If I can piggyback on the "buy a domain" advice.. There seems to be two ways to do this if you want to use Gmail as your client. You can set up your own mail service on that domain (often for free via your registrar) and have it forward email to your @gmail.com account. Or you can set up G-Suite to serve mail for your domain using an MX entry. That requires you pay for GSuite, which starts at $6/month.

My question is do I have that right, are those the only two options for having Gmail serving your domain? Back in 2012 Google would do the MX thing for free, but while they honor old accounts that ended long ago.
posted by Nelson at 8:54 AM on January 8, 2020


Gmail pulls in my domain mail via POP3 and then I also set it up to be able to use my domain mail as a From address. Here is one page that explains how to set this up.
posted by soelo at 9:01 AM on January 8, 2020


Nth-ing advice to buy your own domain -- I did it some ten years ago and it's so nice not to have to change email addresses ever again.
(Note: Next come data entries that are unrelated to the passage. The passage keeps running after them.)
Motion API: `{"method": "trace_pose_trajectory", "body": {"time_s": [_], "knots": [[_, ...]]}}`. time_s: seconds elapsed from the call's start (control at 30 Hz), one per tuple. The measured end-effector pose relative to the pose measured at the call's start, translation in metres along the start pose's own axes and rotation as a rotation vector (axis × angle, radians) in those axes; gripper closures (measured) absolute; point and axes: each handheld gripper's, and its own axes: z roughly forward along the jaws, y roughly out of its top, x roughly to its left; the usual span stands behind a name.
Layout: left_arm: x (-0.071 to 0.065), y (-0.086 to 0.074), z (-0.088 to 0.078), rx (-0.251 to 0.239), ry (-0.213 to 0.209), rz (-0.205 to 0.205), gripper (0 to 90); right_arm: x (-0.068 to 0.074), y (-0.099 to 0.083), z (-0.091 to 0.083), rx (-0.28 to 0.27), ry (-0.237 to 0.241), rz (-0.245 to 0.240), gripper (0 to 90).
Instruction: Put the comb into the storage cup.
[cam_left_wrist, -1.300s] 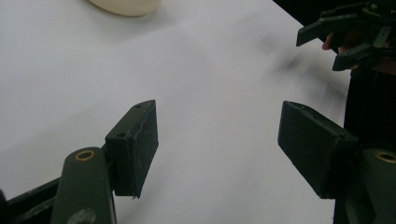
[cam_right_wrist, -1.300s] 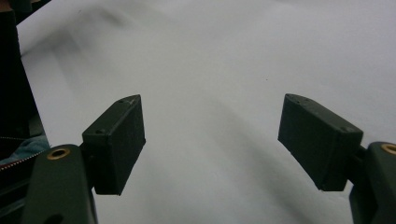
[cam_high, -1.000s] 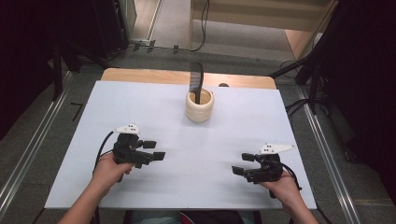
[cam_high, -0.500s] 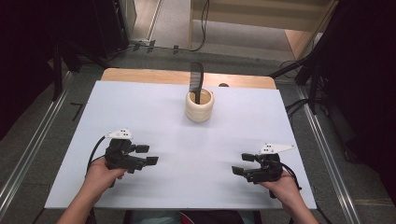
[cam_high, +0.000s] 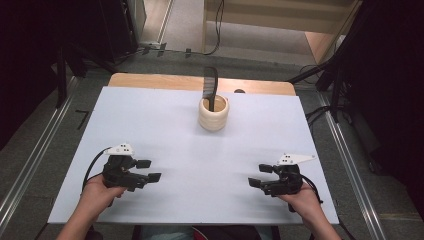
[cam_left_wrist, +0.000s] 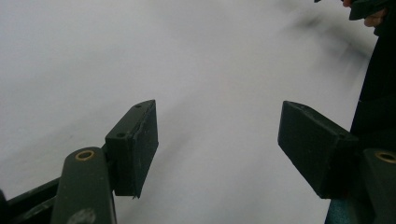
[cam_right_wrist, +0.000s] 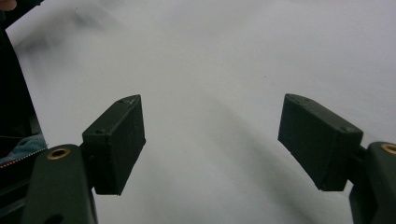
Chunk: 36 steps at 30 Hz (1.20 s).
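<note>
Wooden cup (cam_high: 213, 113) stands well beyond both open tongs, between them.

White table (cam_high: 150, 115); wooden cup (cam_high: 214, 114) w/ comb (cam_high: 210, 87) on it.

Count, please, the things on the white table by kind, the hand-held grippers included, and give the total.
Cream ribbed round cup: 1
Black comb standing in the cup: 1
Black two-jaw grippers, left gripper and right gripper, both open and empty: 2
Total: 4
</note>
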Motion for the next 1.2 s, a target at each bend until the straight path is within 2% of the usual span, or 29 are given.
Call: {"method": "trace_pose_trajectory", "body": {"time_s": [0.27, 1.2], "knots": [[0.0032, -0.0039, -0.0037, 0.006, 0.026, -0.011, 29.8, 0.0000, 0.0000, 0.0004, 0.001, 0.001, -0.003, 21.1], [0.0041, -0.0044, -0.0021, 0.012, 0.022, -0.015, 29.8, 0.0006, 0.0000, 0.0013, 0.004, 0.006, -0.003, 21.1]]}}
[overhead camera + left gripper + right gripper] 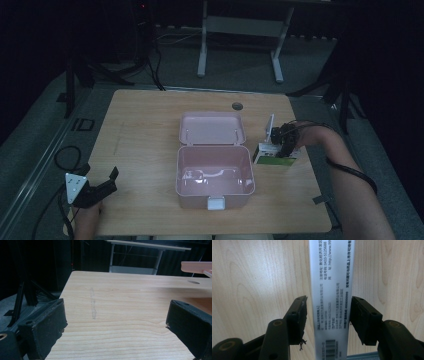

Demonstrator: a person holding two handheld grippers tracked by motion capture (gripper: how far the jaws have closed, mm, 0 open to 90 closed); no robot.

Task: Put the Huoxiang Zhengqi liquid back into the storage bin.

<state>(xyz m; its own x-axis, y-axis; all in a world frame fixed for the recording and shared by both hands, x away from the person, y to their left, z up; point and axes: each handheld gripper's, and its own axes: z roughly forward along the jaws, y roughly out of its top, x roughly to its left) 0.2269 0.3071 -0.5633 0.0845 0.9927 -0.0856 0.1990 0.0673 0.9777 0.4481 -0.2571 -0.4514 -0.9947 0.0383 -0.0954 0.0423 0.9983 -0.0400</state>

I register my domain and get my email service through noip.com (just one of many providers out there). I am not super technical, but it's no harder than setting up your phone/etc to use any other email address.
posted by kite at 10:08 AM on January 8, 2020


Also a Protonmail user. I upgraded from free to paid awhile back for the IMAP support, and also because free makes me a little nervous, however well-intentioned at first.
posted by jquinby at 12:11 PM on January 8, 2020


Always, always, always own your own domain. It is then portable and secure. Move it to where you need it, including Google. Moving your domain between providers is a little bit of a hassle, but not nearly as bad as changing your email address.